### Data section
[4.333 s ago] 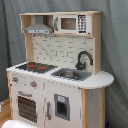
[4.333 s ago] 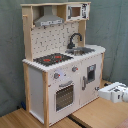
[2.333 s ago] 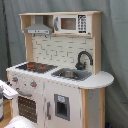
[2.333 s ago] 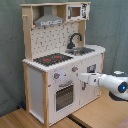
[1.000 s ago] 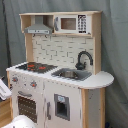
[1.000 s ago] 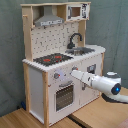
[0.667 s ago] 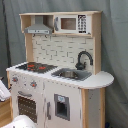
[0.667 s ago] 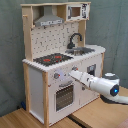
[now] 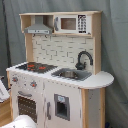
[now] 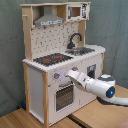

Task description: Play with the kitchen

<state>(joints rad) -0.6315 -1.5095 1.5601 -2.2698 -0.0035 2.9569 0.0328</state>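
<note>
Second exterior view: your pincer is reaching the kitchen, standing on the wooden floor, at its front knobs; its opening I cannot tell. Be easing in squarely.

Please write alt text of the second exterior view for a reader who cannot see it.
A white robot arm reaches from the second exterior view's right, its gripper at the knobs above the oven door of a white and wood toy kitchen. Its stovetop, sink and faucet sit on top.
</note>
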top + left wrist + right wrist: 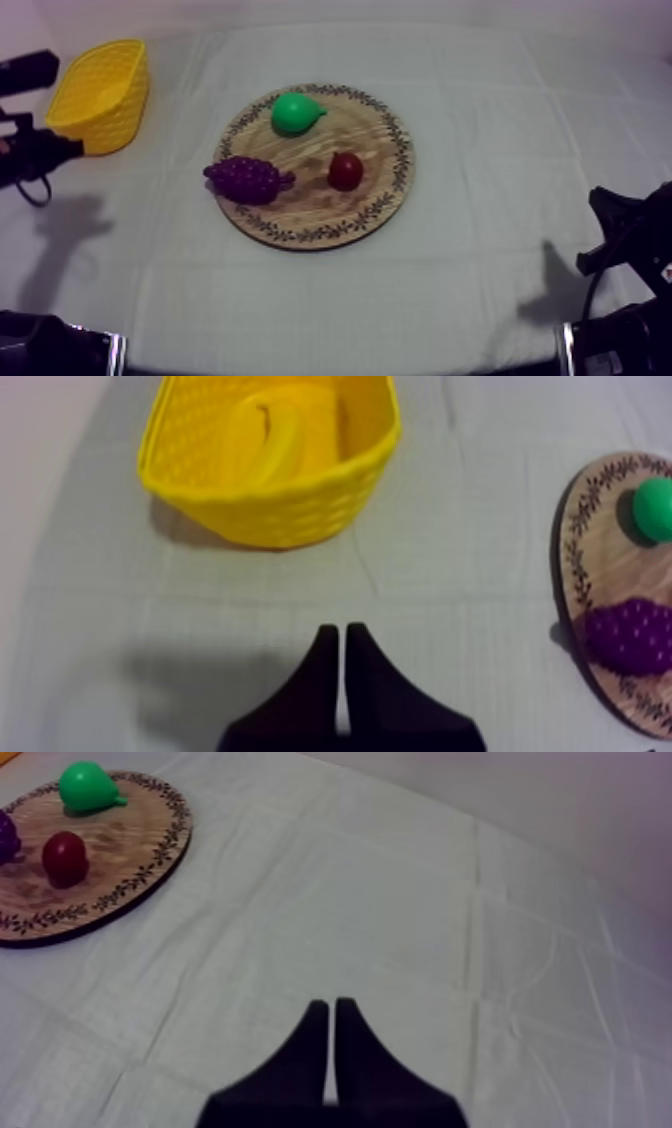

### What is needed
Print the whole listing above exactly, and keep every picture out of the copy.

### Solution to this exercise
[4.333 s ago] 
[4.333 s ago] 
[2.333 s ago] 
[2.333 s ago] 
[1.000 s ago] 
[1.000 s ago] 
[0.667 s ago] 
[0.667 s ago] 
[now] 
[now] 

Task description: Play with the kitchen

<state>(joints rad) -0.6315 -1.5095 1.5601 -2.2698 -0.0035 2.9569 0.0328</state>
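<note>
Second exterior view: your pincer is reaching the kitchen, standing on the wooden floor, at its front knobs; its opening I cannot tell. Be easing in squarely.

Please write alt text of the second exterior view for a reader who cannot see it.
A white robot arm reaches from the second exterior view's right, its gripper at the knobs above the oven door of a white and wood toy kitchen. Its stovetop, sink and faucet sit on top.
</note>
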top + left wrist + right wrist: 

The answer to this exercise has been written out completely.